Denn der Unternehmer in dritter Generation ist überzeugt: „Zusatzstoffe gehören ins Museum.“ Und das nimmt Ahlers ganz wörtlich: Seit 2008 betreibt er deshalb ein „Zusatzstoffmuseum“ am Hamburger Großmarkt. Dort klärt er über die Herstellung, aber auch die Risiken und Nebenwirkungen von Zusatzstoffen auf.

Den gleichen Weg geht er im Betrieb: Ahlers trimmt das börsennotierte Familienunternehmen mit seinen 1700 Mitarbeitern und zuletzt 509 Millionen Euro Umsatz auf Nachhaltigkeit und Transparenz. Das geht vom selbst verordneten Reinheitsgebot über die Erfassung des CO2-Fußabdrucks jedes Gerichts bis zum Herkunftsnachweis für alle Zutaten. Keine leichte Strategie in einem preissensiblen Markt, doch er verfolgt sie aus innerer Überzeugung.

Keiner der Mitarbeiter wollte Produkte der eigenen Firma essen

Als Felix Ahlers 1999 in der Tiefkühlkostfirma seines Vaters Dirk anfing, wärmte er sich mittags ab und zu einen Beutel von Frosta auf. Die Kollegen amüsierte das sehr, und er merkte: Keiner der Mitarbeiter wollte Produkte der eigenen Firma essen. „Wir beschäftigten damals viele Lebensmittelchemiker, aber keinen einzigen Koch mehr“, erinnert er sich. Mit Zusatzstoffen wurden die Rezepte so optimiert, dass die Kosten sanken. Die Vertriebler von Frosta machten Druck: Um am Markt bestehen zu können, müsste die Tiefkühlware noch günstiger werden.

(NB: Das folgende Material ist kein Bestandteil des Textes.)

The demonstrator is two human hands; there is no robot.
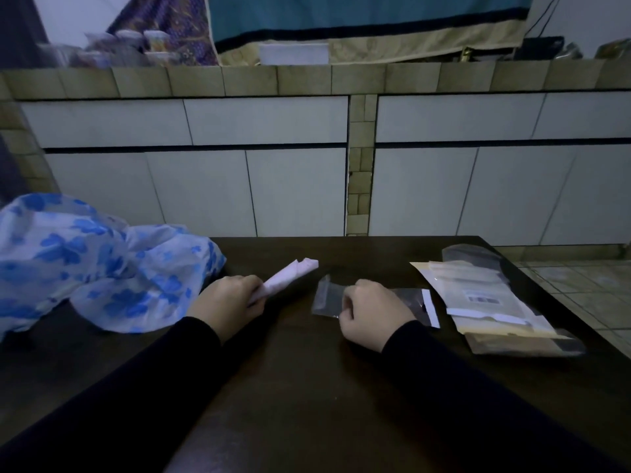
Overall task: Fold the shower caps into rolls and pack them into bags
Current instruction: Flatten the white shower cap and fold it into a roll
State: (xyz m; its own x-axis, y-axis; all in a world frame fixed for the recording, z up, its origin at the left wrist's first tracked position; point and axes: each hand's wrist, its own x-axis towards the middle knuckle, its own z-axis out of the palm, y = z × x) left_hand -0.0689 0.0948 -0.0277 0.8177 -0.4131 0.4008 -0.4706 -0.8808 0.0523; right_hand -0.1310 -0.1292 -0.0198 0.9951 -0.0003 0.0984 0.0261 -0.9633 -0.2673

Ahlers, der vor dem VWL-Studium eine Kochlehre im Pariser Luxushotel „Le Bristol“ absolviert hatte, war schockiert. Im Restaurant hatte er Fleisch-, Fisch- und Gemüsefond eingekocht – als Basis für den Geschmack. Darauf wollte er sich wieder zurückbesinnen. Frosta verkündete deshalb 2003 sein „Reinheitsgebot“. „Wir waren so euphorisch. Aber die Verbraucher kannten Frosta als Billigmarke und waren nicht bereit, 20 Cent mehr zu bezahlen“, erzählt Ahlers, der auch mehrere Jahre bei Pastahersteller Delverde in Italien und bei Sheraton gearbeitet hatte.

Die Folgen für den Pionier waren dramatisch: Frosta machte acht Millionen Euro Verlust im ersten Jahr, zehn Prozent der Belegschaft mussten entlassen werden. Doch die Familie Ahlers, ein Zweig der gleichnamigen Herforder Textildynastie, war überzeigt, auf dem richtigen Weg zu sein. Mit einem der ersten Unternehmensblogs überzeugte Frosta die Kunden. Doch es dauerte noch fünf Jahre, bis die alten Umsätze wieder erreicht werden konnten.

„Das Reinheitsgebot, auch wenn es wirtschaftlich nicht so schnell eingeschlagen hat, war eine strategisch richtige Entscheidung in einem hybriden Unternehmen“, urteilt Branchenexperte Werner Motyka, Partner der Beratung Munich Strategy. Denn die Hälfte des Umsatzes macht Frosta über die Tochter Copack mit Handelsmarken: von Bio-Nasi-Goreng für Ökoland bis zur Paella für den Discounter.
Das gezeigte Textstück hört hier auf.